═══ Data extract
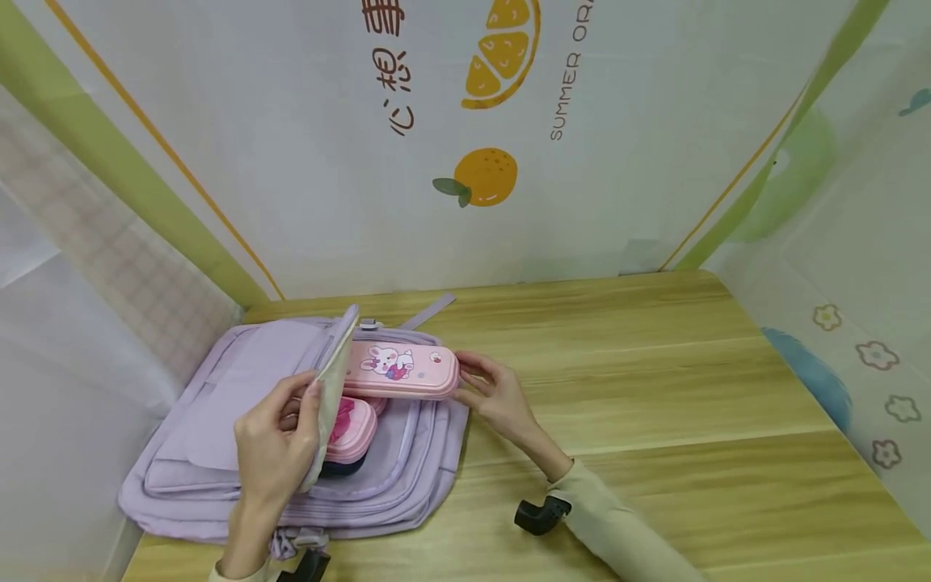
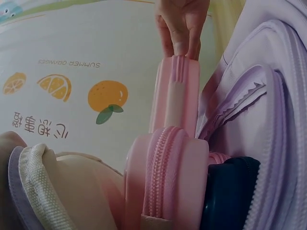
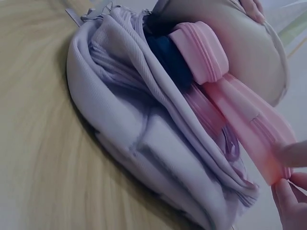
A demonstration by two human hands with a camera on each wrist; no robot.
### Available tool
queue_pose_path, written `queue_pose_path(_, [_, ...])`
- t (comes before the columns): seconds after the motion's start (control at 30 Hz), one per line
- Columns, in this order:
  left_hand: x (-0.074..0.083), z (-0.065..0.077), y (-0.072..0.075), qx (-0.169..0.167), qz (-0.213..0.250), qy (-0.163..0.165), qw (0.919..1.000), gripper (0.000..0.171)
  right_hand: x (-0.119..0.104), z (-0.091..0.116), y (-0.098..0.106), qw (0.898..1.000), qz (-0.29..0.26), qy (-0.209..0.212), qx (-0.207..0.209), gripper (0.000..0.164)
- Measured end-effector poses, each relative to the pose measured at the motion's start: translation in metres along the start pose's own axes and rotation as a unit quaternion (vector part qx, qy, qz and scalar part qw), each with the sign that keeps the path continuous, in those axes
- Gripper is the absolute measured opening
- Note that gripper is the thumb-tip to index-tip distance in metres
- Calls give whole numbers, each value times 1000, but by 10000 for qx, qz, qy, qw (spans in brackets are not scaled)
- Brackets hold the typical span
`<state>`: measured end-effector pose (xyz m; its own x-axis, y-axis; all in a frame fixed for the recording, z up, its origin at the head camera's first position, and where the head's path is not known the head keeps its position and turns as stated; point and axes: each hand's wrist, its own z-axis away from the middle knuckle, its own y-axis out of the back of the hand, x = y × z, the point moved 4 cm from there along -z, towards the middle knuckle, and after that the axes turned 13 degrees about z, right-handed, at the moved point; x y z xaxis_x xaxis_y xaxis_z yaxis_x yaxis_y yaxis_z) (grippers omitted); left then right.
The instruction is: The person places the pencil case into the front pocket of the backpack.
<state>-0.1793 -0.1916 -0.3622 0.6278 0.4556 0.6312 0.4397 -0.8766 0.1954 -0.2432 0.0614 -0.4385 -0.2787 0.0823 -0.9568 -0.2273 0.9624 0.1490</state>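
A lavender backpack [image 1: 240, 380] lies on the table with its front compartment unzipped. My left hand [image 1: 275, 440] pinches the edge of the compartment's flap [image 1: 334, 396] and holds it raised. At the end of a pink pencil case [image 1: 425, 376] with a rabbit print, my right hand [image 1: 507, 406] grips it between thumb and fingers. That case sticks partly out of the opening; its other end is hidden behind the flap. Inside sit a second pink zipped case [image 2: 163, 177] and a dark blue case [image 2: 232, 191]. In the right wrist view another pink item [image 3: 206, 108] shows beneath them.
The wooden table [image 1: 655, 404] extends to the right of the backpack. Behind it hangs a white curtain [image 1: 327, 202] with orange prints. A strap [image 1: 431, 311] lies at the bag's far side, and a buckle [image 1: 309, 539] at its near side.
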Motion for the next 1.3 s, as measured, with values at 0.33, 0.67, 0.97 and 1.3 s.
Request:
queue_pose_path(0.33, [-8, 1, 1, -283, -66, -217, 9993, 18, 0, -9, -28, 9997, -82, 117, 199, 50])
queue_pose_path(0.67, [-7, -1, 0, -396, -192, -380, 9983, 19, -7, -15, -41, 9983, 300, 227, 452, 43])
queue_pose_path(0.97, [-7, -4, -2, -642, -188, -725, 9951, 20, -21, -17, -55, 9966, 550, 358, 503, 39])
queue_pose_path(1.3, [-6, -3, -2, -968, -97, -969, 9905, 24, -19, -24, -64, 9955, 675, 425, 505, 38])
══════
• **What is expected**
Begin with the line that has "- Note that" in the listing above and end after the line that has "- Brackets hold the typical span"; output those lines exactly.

• **Your response**
- Note that gripper is the thumb-tip to index-tip distance in metres
- Calls give whole numbers, each value times 1000, but by 10000 for qx, qz, qy, qw (spans in brackets are not scaled)
- Brackets hold the typical span

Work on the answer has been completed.